Agile-data-science-introduction
アジャイルデータサイエンス-はじめに
アジャイルデータサイエンスは、Webアプリケーション開発のためにデータサイエンスとアジャイル手法を使用するアプローチです。 組織に変化をもたらすのに適したデータサイエンスプロセスの出力に焦点を当てています。 データサイエンスには、分析、インタラクティブな視覚化、および現在適用されている機械学習による研究プロセスを記述するアプリケーションの構築が含まれます。

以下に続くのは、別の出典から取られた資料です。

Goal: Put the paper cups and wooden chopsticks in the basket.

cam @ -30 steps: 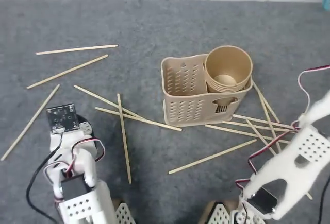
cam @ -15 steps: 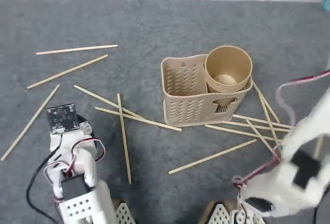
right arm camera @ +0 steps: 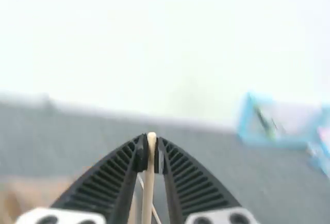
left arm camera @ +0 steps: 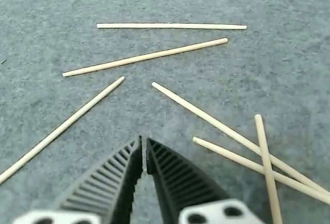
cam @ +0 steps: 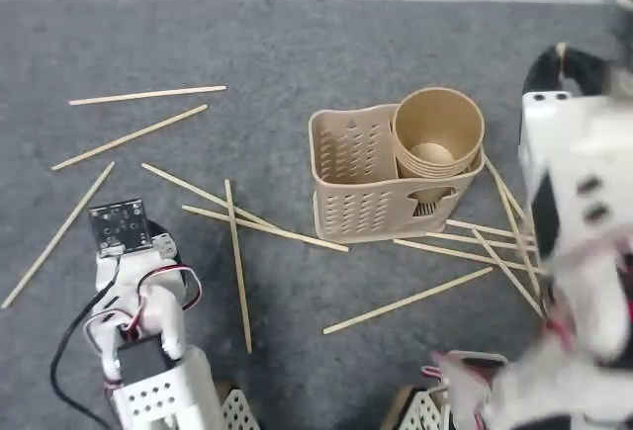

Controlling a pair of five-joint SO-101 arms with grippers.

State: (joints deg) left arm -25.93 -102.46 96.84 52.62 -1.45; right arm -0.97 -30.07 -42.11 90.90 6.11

アジャイルデータサイエンスの主な目標は次のとおりです-
'_説得力のある製品へのクリティカルパスを発見して追跡するために、説明的なデータ分析を文書化およびガイドします。_
アジャイルデータサイエンスは、次の一連の原則で構成されています-
連続反復
このプロセスには、作成テーブル、チャート、レポート、および予測による継続的な反復が含まれます。 予測モデルの構築には、洞察の抽出と生成を伴うフィーチャエンジニアリングの多くの反復が必要になります。
中間出力
これは、生成された出力のトラックリストです。 失敗した実験にも出力があるとさえ言われています。 すべての反復の出力を追跡すると、次の反復でより良い出力を作成するのに役立ちます。
プロトタイプ実験
プロトタイプ実験では、実験に従ってタスクを割り当て、出力を生成します。 特定のタスクでは、洞察を得るために反復する必要があり、これらの反復は実験として最もよく説明できます。
データの統合
ソフトウェア開発ライフサイクルには、さまざまなフェーズが含まれており、データは以下に不可欠です-
- 顧客
- 開発者、および
- ビジネス
データの統合は、より良い見通しとアウトプットへの道を開きます。
ピラミッドデータ値
上記のピラミッド値は、「アジャイルデータサイエンス」開発に必要なレイヤーを示しています。 それは、要件に基づいたレコードのコレクションと個々のレコードの配管から始まります。 チャートは、データのクリーニングと集計後に作成されます。 集約されたデータは、データの視覚化に使用できます。 レポートは、データの適切な構造、メタデータ、タグで生成されます。 上から2番目のピラミッド層には、予測分析が含まれます。 予測レイヤーは、より多くの価値が生み出される場所ですが、フィーチャエンジニアリングに焦点を当てた適切な予測の作成に役立ちます。
最上位層には、データの価値が効果的に駆動されるアクションが含まれます。 この実装の最良の例は「人工知能」です。